DESCRIPTION OF THE TASK>
Look through the lines below and copy each one that includes "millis".

EXERCISE DATA>
################
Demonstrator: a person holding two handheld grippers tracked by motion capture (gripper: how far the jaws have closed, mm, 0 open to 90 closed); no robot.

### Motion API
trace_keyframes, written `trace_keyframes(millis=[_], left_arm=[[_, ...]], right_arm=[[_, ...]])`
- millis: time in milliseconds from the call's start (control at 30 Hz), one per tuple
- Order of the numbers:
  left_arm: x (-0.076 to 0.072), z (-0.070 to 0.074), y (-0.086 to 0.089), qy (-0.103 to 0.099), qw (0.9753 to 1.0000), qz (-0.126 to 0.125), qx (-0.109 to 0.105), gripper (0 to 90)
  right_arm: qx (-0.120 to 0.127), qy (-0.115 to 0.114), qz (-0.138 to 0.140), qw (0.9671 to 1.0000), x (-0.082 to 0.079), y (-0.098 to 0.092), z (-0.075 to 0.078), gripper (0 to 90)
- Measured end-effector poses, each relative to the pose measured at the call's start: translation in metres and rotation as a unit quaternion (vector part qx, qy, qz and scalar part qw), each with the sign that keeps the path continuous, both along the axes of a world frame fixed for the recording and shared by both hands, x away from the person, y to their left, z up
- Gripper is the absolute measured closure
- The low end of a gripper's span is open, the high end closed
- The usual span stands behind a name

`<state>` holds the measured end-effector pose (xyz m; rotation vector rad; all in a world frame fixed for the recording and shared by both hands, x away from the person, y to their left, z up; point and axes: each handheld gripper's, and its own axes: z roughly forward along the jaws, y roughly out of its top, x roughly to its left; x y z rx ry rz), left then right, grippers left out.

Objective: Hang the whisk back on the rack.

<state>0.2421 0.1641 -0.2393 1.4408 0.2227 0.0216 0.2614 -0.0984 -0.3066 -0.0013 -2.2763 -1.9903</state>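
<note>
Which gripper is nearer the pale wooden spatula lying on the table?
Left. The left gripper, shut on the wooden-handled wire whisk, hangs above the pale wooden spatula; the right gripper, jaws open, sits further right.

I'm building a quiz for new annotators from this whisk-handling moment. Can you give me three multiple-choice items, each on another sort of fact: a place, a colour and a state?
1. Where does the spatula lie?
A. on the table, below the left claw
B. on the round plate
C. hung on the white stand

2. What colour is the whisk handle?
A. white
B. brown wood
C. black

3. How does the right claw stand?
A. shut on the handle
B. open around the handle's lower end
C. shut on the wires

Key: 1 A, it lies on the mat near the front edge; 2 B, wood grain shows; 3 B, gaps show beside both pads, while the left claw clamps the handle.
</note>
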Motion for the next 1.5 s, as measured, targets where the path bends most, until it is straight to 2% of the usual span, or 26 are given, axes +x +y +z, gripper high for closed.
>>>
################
WORKED SOLUTION>
trace_keyframes, written `trace_keyframes(millis=[_], left_arm=[[_, ...]], right_arm=[[_, ...]])`
- millis: time in milliseconds from the call's start (control at 30 Hz), one per tuple

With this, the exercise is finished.